Ztl Motorini, Santori Vs Marino: 'Schiaffo ai romani ospiti a casa loro. Noi cittadini di serie B'
Marino spesso prende come paragone altre città europee. E' utile?

«Queste sono solo scuse, non ha senso paragonare Roma alle altre capitali d'Europa sul servizio pubblico, sul trasporto pubblico, sulla pulizia delle strade e su tutti gli altri servizi anche in termini di tasse che pagano i cittadini romani, come ad esempio la Tasi in questi giorni. Quindi, se dovesse essere fatto un paragone, dovrebbe riguardare altre situazioni e non l'utilizzo dei mezzi e del motorino che è peculiarità della città di Roma e che per questo motivo dovrebbe essere invece tutelata».

E qual è il problema di Marino?

«Che continua a fallire. Bisognerebbe intervenire nel modo opposto, ed è per questo motivo che noi chiediamo le dimissioni di questo Sindaco, e lo faremo ancora con più forza adesso, perché è incapace, perché è un "eroe rivoluzionario arancione" fallimentare (come è stato definito anche da Pietrangelo Buttafuoco). E così come De Magistris e Pisapia, sindaci che stanno fallendo e che sono già fortemente in discussione, Marino dovrebbe cedere il passo a chi è in grado di amministrare la città di Roma». 

Ztl Motorini, Santori Vs Marino: 'Schiaffo ai romani ospiti a casa loro. Noi cittadini di serie B'
Molta tolleranza verso gli extracomunitari, tanta attenzione per i turisti, ma ai romani chi ci pensa?

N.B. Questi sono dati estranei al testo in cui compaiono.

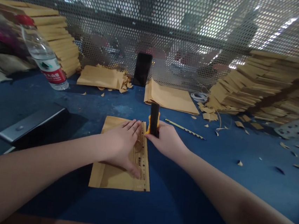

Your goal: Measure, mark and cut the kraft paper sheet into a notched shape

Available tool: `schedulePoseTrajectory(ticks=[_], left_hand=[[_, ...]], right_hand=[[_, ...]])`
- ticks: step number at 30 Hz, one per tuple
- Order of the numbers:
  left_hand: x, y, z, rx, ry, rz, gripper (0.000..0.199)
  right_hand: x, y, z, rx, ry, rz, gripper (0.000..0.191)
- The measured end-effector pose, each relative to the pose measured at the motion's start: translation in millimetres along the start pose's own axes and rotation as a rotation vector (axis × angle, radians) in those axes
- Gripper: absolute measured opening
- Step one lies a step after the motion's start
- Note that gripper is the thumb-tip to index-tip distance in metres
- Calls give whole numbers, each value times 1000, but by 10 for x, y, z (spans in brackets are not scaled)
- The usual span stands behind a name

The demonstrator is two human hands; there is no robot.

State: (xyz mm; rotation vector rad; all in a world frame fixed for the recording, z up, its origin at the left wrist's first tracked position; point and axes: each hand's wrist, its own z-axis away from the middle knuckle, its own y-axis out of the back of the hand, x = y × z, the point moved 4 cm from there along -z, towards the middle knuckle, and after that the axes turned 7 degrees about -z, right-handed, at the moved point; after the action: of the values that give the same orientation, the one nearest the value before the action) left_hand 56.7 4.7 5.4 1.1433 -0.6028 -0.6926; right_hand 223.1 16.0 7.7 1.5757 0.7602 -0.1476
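A brown paper envelope (116, 179) lies on the blue table, with a clear ruler (141, 167) along its right side. My left hand (124, 143) presses flat on the envelope and the ruler's left edge, its fingers spread. Gripped in my right hand (165, 138) is a yellow and black utility knife (154, 121), held upright at the ruler's upper right edge. The blade tip is too small to make out. A yellow pencil (185, 128) lies just beyond my right hand.
Folded brown paper (172, 96), a paper bundle (100, 77) and a dark phone (142, 69) stand before the perforated screen. A water bottle (45, 58) and a stapler-like object (32, 123) are left. Paper stacks (268, 81), a tape roll (199, 96) and scraps are right.
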Motion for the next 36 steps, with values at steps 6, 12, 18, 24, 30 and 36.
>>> schedulePoseTrajectory(ticks=[6, 12, 18, 24, 30, 36], left_hand=[[7, 7, 24, 10, 7, -26, 152], [-1, 8, 35, 23, -3, -19, 151], [-11, -3, 36, 32, -19, -16, 153], [-17, -24, 32, 71, -18, -16, 149], [-22, -38, 14, 52, -9, -4, 149], [-32, -35, -1, 58, -3, 28, 146]], right_hand=[[214, -2, -413, 16, -117, 62, 28], [341, -5, -472, 71, -202, 5, 31], [328, 12, -239, 41, -209, -119, 30], [181, -38, -127, -86, -115, -222, 27], [49, -37, 31, -130, -62, -283, 27], [-115, -4, 360, -148, 18, -315, 23]])
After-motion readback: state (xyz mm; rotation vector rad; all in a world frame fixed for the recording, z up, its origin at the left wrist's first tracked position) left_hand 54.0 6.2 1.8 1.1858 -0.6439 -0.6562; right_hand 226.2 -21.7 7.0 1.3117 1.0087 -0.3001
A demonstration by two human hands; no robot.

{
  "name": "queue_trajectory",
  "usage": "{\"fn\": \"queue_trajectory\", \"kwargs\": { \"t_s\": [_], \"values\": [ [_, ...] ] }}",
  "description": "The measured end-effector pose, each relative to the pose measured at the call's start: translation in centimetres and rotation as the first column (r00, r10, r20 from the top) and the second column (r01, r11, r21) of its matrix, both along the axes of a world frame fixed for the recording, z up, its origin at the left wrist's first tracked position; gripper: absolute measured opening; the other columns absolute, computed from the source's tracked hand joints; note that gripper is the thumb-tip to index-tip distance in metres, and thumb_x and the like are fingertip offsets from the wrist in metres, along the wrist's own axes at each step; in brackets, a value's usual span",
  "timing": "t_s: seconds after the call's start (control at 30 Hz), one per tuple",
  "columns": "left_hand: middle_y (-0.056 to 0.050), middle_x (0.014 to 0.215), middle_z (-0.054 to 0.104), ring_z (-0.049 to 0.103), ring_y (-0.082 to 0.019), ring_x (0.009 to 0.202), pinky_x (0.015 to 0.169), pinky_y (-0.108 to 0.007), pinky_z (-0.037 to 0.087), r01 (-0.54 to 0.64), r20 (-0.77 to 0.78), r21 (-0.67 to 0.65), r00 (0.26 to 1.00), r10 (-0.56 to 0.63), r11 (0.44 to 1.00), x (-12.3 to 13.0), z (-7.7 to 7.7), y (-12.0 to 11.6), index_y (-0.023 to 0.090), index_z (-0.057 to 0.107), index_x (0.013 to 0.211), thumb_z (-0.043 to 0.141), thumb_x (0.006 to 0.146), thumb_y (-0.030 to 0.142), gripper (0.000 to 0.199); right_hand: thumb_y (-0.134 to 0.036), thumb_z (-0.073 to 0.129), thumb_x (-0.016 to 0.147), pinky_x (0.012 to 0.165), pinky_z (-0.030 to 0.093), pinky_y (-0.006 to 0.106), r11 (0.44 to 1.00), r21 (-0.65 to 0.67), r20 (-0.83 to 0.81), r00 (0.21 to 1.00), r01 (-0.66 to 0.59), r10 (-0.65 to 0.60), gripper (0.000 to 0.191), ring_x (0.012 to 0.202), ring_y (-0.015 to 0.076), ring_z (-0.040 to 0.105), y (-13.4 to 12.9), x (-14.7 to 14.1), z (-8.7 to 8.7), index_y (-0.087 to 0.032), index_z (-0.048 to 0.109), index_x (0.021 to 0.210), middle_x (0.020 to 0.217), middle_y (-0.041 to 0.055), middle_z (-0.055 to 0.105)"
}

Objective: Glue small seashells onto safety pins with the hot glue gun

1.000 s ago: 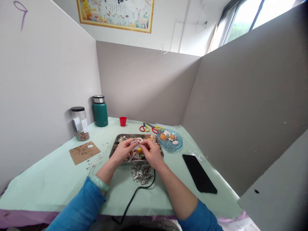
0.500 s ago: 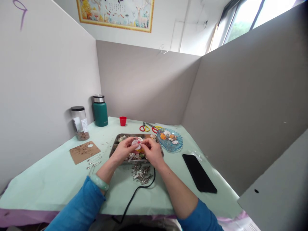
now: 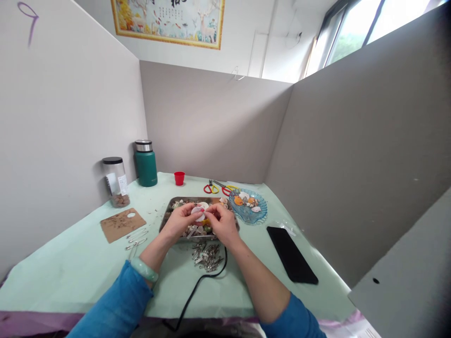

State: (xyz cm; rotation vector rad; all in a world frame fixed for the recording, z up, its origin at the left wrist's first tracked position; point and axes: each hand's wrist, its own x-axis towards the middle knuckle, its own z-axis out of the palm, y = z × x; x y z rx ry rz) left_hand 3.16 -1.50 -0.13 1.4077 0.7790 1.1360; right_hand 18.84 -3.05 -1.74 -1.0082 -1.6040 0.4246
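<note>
A thin white disc (image 3: pixel 198 215) is pinched between the thumb and fingers of my left hand (image 3: pixel 179 220). My right hand (image 3: pixel 222 222) is closed at the disc's right edge, its fingertips pressed together; whether they grip the disc or some small piece is hidden. Both hands are over a metal tray (image 3: pixel 165 217) filled with mixed small shells, white rounds and yellow and green bits. In front of the tray lies a pile of small silvery metal clips or pins (image 3: pixel 207 258).
At right are a blue scalloped plate (image 3: pixel 248 217) with shells and a black phone-like slab (image 3: pixel 292 256). Scissors (image 3: pixel 225 189) and a red cup (image 3: pixel 179 178) stand behind. Left: a jar (image 3: pixel 116 183), green flask (image 3: pixel 146 164), brown card (image 3: pixel 121 226), large safety pins (image 3: pixel 136 238). A black cable (image 3: pixel 197 284) crosses the front.
The white disc has turned slightly and shifted a little left in my fingers. My hands otherwise stay in place over the tray; the whole view has moved slightly.
</note>
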Motion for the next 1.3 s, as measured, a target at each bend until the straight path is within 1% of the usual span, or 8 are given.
{"fn": "queue_trajectory", "kwargs": {
  "t_s": [0.13, 0.23, 0.4, 0.5, 0.7, 0.83, 1.0, 1.3],
  "values": [
    [-0.002, 0.084, 0.067, 0.061, -0.017, 0.077, 0.070, -0.032, 0.054, -0.005, 0.012, -0.004, 1.000, 0.005, 1.000, 0.08, -0.05, 0.00, 0.015, 0.063, 0.088, 0.075, 0.062, 0.040, 0.038, -0.030, 0.055, 0.080, 0.054, 0.042, 0.022, 1.000, -0.006, -0.010, 1.000, -0.009, 0.008, 0.012, 0.056, 0.0116, 0.052, 0.07, -0.04, -0.15, -0.019, 0.059, 0.077, 0.067, -0.0007, 0.060],
    [-0.003, 0.085, 0.067, 0.062, -0.017, 0.077, 0.069, -0.031, 0.054, -0.012, 0.017, -0.008, 1.000, 0.012, 1.000, 0.10, -0.04, -0.05, 0.015, 0.064, 0.089, 0.074, 0.064, 0.040, 0.037, -0.030, 0.055, 0.080, 0.054, 0.041, 0.022, 1.000, -0.009, -0.010, 1.000, -0.011, 0.011, 0.011, 0.057, 0.0116, 0.052, 0.08, -0.06, -0.18, -0.019, 0.059, 0.078, 0.068, -0.0007, 0.060],
    [-0.004, 0.086, 0.068, 0.063, -0.018, 0.077, 0.066, -0.029, 0.053, -0.036, -0.024, 0.021, 0.999, 0.037, 0.999, -0.08, -0.02, -0.05, 0.016, 0.065, 0.091, 0.072, 0.065, 0.041, 0.037, -0.030, 0.057, 0.079, 0.052, 0.041, 0.021, 0.999, -0.018, -0.022, 0.999, -0.030, 0.030, 0.012, 0.056, 0.0110, 0.052, 0.04, -0.05, -0.10, -0.019, 0.057, 0.079, 0.070, -0.0007, 0.061],
    [-0.005, 0.088, 0.069, 0.063, -0.019, 0.078, 0.067, -0.029, 0.053, -0.034, -0.036, 0.040, 0.999, 0.035, 0.999, -0.16, -0.14, 0.06, 0.016, 0.066, 0.093, 0.073, 0.064, 0.042, 0.039, -0.030, 0.056, 0.079, 0.053, 0.042, 0.021, 0.999, -0.026, -0.028, 0.999, -0.036, 0.035, 0.012, 0.057, 0.0110, 0.053, 0.13, -0.01, -0.15, -0.019, 0.057, 0.082, 0.071, -0.0005, 0.061],
    [-0.005, 0.090, 0.068, 0.062, -0.019, 0.080, 0.070, -0.030, 0.053, -0.020, -0.018, 0.049, 1.000, 0.021, 0.999, -0.13, -0.35, 0.12, 0.015, 0.066, 0.092, 0.072, 0.066, 0.039, 0.036, -0.030, 0.055, 0.080, 0.053, 0.042, 0.022, 0.999, -0.014, -0.014, 0.999, -0.050, 0.049, 0.012, 0.058, 0.0114, 0.054, 0.19, 0.00, -0.14, -0.019, 0.058, 0.084, 0.073, 0.0001, 0.061],
    [-0.004, 0.087, 0.068, 0.062, -0.018, 0.079, 0.068, -0.028, 0.053, -0.038, -0.028, 0.046, 0.999, 0.039, 0.998, -0.11, -0.25, 0.04, 0.016, 0.066, 0.088, 0.072, 0.066, 0.041, 0.033, -0.029, 0.055, 0.080, 0.054, 0.042, 0.022, 0.998, -0.014, 0.018, 0.998, -0.055, 0.055, 0.011, 0.058, 0.0116, 0.054, 0.04, -0.02, -0.04, -0.019, 0.058, 0.085, 0.074, 0.0003, 0.063],
    [-0.003, 0.086, 0.068, 0.063, -0.018, 0.077, 0.065, -0.027, 0.053, -0.050, -0.034, 0.022, 0.998, 0.050, 0.999, -0.14, -0.19, 0.07, 0.016, 0.066, 0.088, 0.071, 0.066, 0.043, 0.035, -0.027, 0.055, 0.080, 0.055, 0.042, 0.022, 0.998, -0.016, 0.057, 0.997, -0.058, 0.059, 0.009, 0.061, 0.0124, 0.055, -0.15, 0.00, 0.09, -0.020, 0.059, 0.085, 0.076, 0.0007, 0.063],
    [-0.004, 0.089, 0.067, 0.061, -0.019, 0.081, 0.068, -0.030, 0.054, -0.014, -0.016, 0.016, 1.000, 0.014, 1.000, -0.29, -0.45, 0.31, 0.016, 0.066, 0.093, 0.072, 0.066, 0.041, 0.038, -0.026, 0.054, 0.080, 0.057, 0.044, 0.022, 0.997, -0.020, 0.005, 0.997, -0.075, 0.075, 0.010, 0.062, 0.0127, 0.057, 0.07, 0.03, -0.10, -0.019, 0.058, 0.087, 0.075, 0.0004, 0.063]
  ]
}}
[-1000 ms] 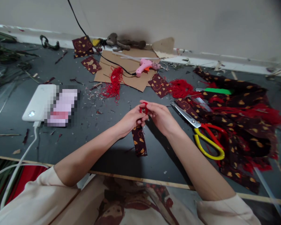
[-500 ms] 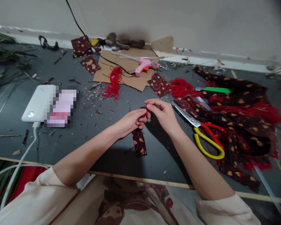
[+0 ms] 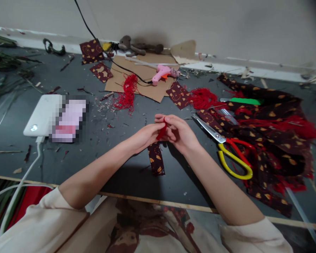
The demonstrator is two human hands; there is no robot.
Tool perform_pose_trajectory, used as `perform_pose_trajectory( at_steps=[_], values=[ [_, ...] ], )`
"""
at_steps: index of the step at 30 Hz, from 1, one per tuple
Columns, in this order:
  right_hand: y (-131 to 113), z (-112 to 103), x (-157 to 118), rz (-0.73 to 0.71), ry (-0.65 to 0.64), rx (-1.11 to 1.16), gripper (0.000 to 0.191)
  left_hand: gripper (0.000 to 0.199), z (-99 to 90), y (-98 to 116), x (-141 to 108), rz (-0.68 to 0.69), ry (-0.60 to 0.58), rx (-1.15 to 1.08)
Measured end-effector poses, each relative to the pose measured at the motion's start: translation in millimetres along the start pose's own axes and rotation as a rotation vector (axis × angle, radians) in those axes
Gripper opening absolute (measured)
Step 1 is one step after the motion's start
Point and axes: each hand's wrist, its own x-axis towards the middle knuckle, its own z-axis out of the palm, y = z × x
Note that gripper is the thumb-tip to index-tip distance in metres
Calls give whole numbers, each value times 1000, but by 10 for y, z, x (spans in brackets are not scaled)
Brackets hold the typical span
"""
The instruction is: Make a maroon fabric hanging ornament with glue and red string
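Observation:
A small bundle of red thread (image 3: 162,134) is pinched between both hands above the table. My left hand (image 3: 148,135) is closed on it from the left. My right hand (image 3: 183,133) grips its upper end, thumb and fingers together, with the other fingers curled. Just below them a dark maroon fabric strip (image 3: 156,161) with gold leaf shapes lies on the table; its far end is hidden under my hands. To the right, scissors (image 3: 221,140) with one red and one yellow handle loop lie with their blades parted slightly, touching patterned fabric.
A pink glue gun (image 3: 161,73) rests on cardboard (image 3: 144,88) at the back, beside tangled red threads (image 3: 129,92). Patterned fabric (image 3: 276,140) and red threads are heaped on the right. On the left lie a white power bank (image 3: 42,114) with a cable and a phone (image 3: 71,119).
My right hand has turned, and its fingers now reach further left behind the red thread. More of the thread shows, hanging down between my hands. The fabric strip and scissors have stayed put.

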Motion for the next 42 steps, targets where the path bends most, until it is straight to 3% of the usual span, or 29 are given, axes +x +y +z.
perform_pose_trajectory(
  at_steps=[8,15,20,26,35,39,42],
  values=[
    [-1,6,-13,-24,-11,34,7,22,17,-5,21,14,15,-83],
    [24,22,2,-10,19,70,10,18,13,-17,31,2,89,-13],
    [44,46,8,-7,9,147,11,21,-5,-23,36,-19,74,-17],
    [65,39,4,-5,-6,89,15,19,20,-14,3,10,104,13],
    [104,43,46,-110,32,165,10,25,58,8,-14,38,111,122],
    [64,49,8,-140,40,71,12,28,54,15,-31,61,128,229],
    [-145,-84,-177,-177,4,-224,28,31,53,25,-51,79,147,269]
  ],
)
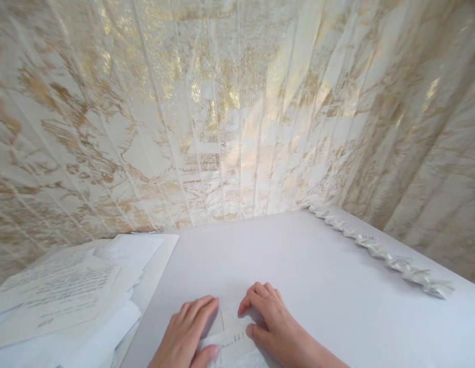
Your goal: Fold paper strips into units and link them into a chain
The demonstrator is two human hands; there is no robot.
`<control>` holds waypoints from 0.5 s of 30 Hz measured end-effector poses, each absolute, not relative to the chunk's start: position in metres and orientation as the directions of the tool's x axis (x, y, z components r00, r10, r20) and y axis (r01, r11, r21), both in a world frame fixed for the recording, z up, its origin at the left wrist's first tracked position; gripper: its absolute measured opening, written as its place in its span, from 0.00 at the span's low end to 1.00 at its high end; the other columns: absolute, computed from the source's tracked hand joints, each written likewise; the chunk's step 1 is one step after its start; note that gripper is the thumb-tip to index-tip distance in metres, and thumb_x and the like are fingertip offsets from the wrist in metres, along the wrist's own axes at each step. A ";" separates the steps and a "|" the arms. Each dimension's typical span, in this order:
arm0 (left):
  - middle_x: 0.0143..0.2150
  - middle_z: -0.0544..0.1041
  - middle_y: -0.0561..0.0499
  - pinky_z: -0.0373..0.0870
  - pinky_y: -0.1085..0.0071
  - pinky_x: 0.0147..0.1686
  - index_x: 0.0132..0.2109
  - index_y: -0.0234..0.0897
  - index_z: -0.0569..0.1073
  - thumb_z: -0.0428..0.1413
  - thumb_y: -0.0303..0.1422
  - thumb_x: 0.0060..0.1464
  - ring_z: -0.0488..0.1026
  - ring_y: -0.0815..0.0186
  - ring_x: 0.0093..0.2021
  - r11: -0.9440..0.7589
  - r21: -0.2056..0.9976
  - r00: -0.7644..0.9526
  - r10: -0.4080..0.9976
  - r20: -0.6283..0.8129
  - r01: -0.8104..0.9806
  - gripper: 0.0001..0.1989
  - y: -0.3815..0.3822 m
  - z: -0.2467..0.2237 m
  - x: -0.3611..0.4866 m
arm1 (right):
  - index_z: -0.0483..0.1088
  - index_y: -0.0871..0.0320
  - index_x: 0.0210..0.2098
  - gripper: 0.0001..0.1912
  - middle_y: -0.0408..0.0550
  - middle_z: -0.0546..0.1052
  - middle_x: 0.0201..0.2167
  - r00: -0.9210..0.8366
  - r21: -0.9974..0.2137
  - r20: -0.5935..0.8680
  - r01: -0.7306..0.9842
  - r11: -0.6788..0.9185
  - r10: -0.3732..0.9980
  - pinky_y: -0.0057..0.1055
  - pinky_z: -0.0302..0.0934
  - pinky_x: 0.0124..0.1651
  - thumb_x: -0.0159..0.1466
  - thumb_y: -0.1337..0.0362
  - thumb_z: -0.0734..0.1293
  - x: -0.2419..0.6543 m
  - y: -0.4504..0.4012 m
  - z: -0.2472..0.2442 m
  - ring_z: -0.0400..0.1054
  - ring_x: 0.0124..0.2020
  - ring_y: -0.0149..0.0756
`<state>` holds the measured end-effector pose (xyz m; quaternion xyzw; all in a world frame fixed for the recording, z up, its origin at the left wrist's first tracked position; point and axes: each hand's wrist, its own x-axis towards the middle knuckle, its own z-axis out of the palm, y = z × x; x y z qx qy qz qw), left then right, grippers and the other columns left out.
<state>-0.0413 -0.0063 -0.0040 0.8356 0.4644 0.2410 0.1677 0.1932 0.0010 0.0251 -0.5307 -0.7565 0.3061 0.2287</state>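
Note:
A folded white paper (235, 340) with printed marks lies on the white table (260, 250) at the bottom centre. On its left side rests my left hand (189, 329), fingers stretched forward and thumb on the paper's near part. My right hand (270, 319) is at the paper's right edge, its fingers curved and its thumb apart from them, the thumb tip touching the paper. Neither hand is closed round the sheet.
Loose printed sheets (69, 291) are piled at the left. Along the table's right edge runs a row of several small folded paper pieces (375, 248). A gold-patterned curtain (222, 117) hangs behind the table and at its right.

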 end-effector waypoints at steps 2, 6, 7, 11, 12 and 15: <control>0.59 0.71 0.50 0.60 0.62 0.57 0.59 0.47 0.67 0.55 0.26 0.50 0.65 0.57 0.57 -0.488 0.512 0.491 0.860 0.140 0.707 0.28 -0.003 0.007 -0.027 | 0.70 0.55 0.37 0.20 0.45 0.72 0.41 -0.361 -0.702 0.044 0.652 0.286 0.932 0.39 0.53 0.52 0.48 0.79 0.61 0.194 0.004 0.022 0.62 0.46 0.41; 0.47 0.73 0.49 0.60 0.58 0.53 0.45 0.41 0.74 0.56 0.23 0.38 0.66 0.54 0.51 -0.337 0.505 0.424 0.904 -0.064 0.795 0.23 0.001 0.033 -0.005 | 0.69 0.55 0.40 0.20 0.45 0.72 0.40 -0.408 -0.704 0.119 0.608 0.367 0.905 0.38 0.56 0.50 0.48 0.78 0.63 0.198 0.008 0.010 0.63 0.45 0.42; 0.45 0.73 0.50 0.59 0.57 0.53 0.42 0.40 0.74 0.56 0.22 0.37 0.65 0.54 0.51 -0.301 0.534 0.405 0.910 -0.086 0.790 0.20 0.002 0.038 -0.004 | 0.69 0.55 0.40 0.20 0.45 0.72 0.41 -0.411 -0.722 0.145 0.578 0.380 0.900 0.38 0.56 0.50 0.49 0.77 0.65 0.200 0.008 0.006 0.63 0.45 0.42; 0.36 0.71 0.53 0.62 0.64 0.45 0.34 0.38 0.70 0.56 0.30 0.48 0.68 0.60 0.41 -0.188 0.723 0.360 0.929 -0.090 0.665 0.04 0.000 0.046 -0.003 | 0.68 0.54 0.43 0.19 0.45 0.72 0.39 -0.384 -0.875 0.213 0.335 0.350 0.899 0.36 0.59 0.47 0.53 0.66 0.71 0.201 0.011 -0.011 0.65 0.41 0.40; 0.34 0.71 0.54 0.62 0.67 0.41 0.34 0.38 0.69 0.55 0.35 0.52 0.68 0.62 0.39 -0.155 0.817 0.358 0.931 -0.067 0.556 0.05 -0.002 0.045 -0.002 | 0.68 0.55 0.43 0.18 0.45 0.72 0.37 -0.391 -0.911 0.210 0.254 0.324 0.896 0.35 0.60 0.43 0.54 0.60 0.72 0.199 0.011 -0.015 0.65 0.38 0.39; 0.33 0.68 0.55 0.62 0.70 0.37 0.36 0.38 0.68 0.56 0.47 0.55 0.66 0.65 0.36 -0.066 0.997 0.345 0.937 0.051 0.032 0.16 -0.007 0.041 0.003 | 0.68 0.56 0.37 0.18 0.44 0.70 0.31 -0.404 -0.945 0.248 0.101 0.312 0.881 0.33 0.60 0.37 0.57 0.50 0.71 0.189 0.008 -0.022 0.63 0.32 0.37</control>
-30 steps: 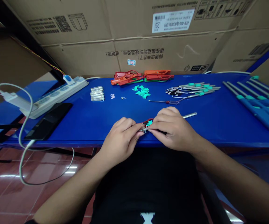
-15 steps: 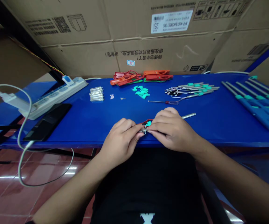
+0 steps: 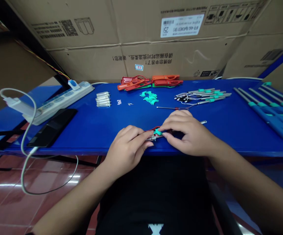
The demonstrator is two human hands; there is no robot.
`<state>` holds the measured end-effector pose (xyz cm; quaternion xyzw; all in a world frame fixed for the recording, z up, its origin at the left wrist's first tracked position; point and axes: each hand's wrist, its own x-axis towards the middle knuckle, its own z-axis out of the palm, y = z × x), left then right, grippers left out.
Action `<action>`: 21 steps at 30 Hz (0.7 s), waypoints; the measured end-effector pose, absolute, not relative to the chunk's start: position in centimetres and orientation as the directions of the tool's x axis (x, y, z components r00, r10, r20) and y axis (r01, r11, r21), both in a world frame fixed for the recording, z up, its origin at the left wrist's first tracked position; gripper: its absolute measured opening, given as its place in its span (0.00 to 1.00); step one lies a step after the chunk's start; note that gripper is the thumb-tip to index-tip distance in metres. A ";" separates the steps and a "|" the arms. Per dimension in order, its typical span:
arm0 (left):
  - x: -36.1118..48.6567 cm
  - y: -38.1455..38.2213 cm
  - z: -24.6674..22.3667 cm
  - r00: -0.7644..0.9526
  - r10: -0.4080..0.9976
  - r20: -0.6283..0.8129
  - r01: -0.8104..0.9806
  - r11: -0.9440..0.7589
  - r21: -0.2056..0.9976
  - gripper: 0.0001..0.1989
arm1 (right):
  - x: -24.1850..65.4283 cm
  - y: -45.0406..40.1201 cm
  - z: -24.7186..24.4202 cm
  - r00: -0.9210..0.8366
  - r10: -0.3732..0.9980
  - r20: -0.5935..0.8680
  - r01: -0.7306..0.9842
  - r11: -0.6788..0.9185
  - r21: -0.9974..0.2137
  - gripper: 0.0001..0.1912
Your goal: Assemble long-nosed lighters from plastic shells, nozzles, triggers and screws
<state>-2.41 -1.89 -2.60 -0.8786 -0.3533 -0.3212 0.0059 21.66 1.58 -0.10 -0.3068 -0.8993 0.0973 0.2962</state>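
Both my hands meet over a small red plastic handle point(image 3: 157, 132) near the table's front edge, with a teal clip point(image 3: 158, 132) seated on it. My left hand point(image 3: 128, 148) pinches its near end, where a small metal part point(image 3: 151, 138) shows. My right hand point(image 3: 188, 133) grips it from the other side, its fingers hiding much of the red body. A thin steel rod point(image 3: 203, 122) sticks out past my right hand. Further back lie orange and red handle halves point(image 3: 150, 83), loose teal clips point(image 3: 148, 97) and a bundle of metal tubes point(image 3: 103, 99).
On the blue table point(image 3: 87, 137) lie a red-handled small screwdriver point(image 3: 174, 108), wired steel rods with teal collars point(image 3: 202, 96) and a blue tray of rods point(image 3: 269, 112). A power strip point(image 3: 63, 102), black phone point(image 3: 52, 127) and white cable point(image 3: 27, 130) lie left. Cardboard boxes point(image 3: 141, 39) stand behind.
My right hand has shifted slightly right and its fingers have spread, showing more of the teal clip and red handle. The camera view has also moved slightly.
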 end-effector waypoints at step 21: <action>-2.6 -2.1 -2.9 0.517 0.546 0.659 0.612 -0.774 0.161 0.13 | 20.3 7.0 3.1 -0.958 0.257 0.127 0.189 0.898 -0.397 0.07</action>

«Se Marino riservasse attenzione ai turisti significherebbe riservarla anche ai cittadini romani. Offrire dei servizi ai turisti vuol dire farlo anche per i romani e purtroppo Marino non li offre né agli uni, né agli altri. L'unica cosa che lui offre, e lo vediamo nel bilancio del Dipartimento Politiche Sociali, è la fortissima integrazione, o meglio, lo sperpero di denaro pubblico perché l'integrazione, che però non c'è, è a favore degli extracomunitari e dei nomadi che hanno il 58% del bilancio delle Politiche Sociali. Dal luglio 2014 a gennaio Marino ha speso oltre 26 milioni di euro, su 45 disponibili, proprio per loro. Cosa vuol dire? Fare un'azione soltanto in favore di questi "cittadini" che non sono cittadini romani, che non pagano le tasse, che usufruiscono di prebende che provengono dall'amministrazione. Ci sono cooperative e associazioni che succhiano denaro pubblico e che però dall'altra parte non offrono integrazione e sicurezza soprattutto nelle zone più periferiche. Quindi i cittadini romani vengono considerati come cittadini di serie B e si sentono ospiti nei loro quartieri, perché questo è il tema fondamentale e Marino continua a pensare alle biciclette e ai matrimoni omosessuali. Ora il sindaco è solo contro tutti e continua a pedalare, oltraggiato da tutti, in una città che non si sente rappresentata. E non può andare avanti in questa situazione».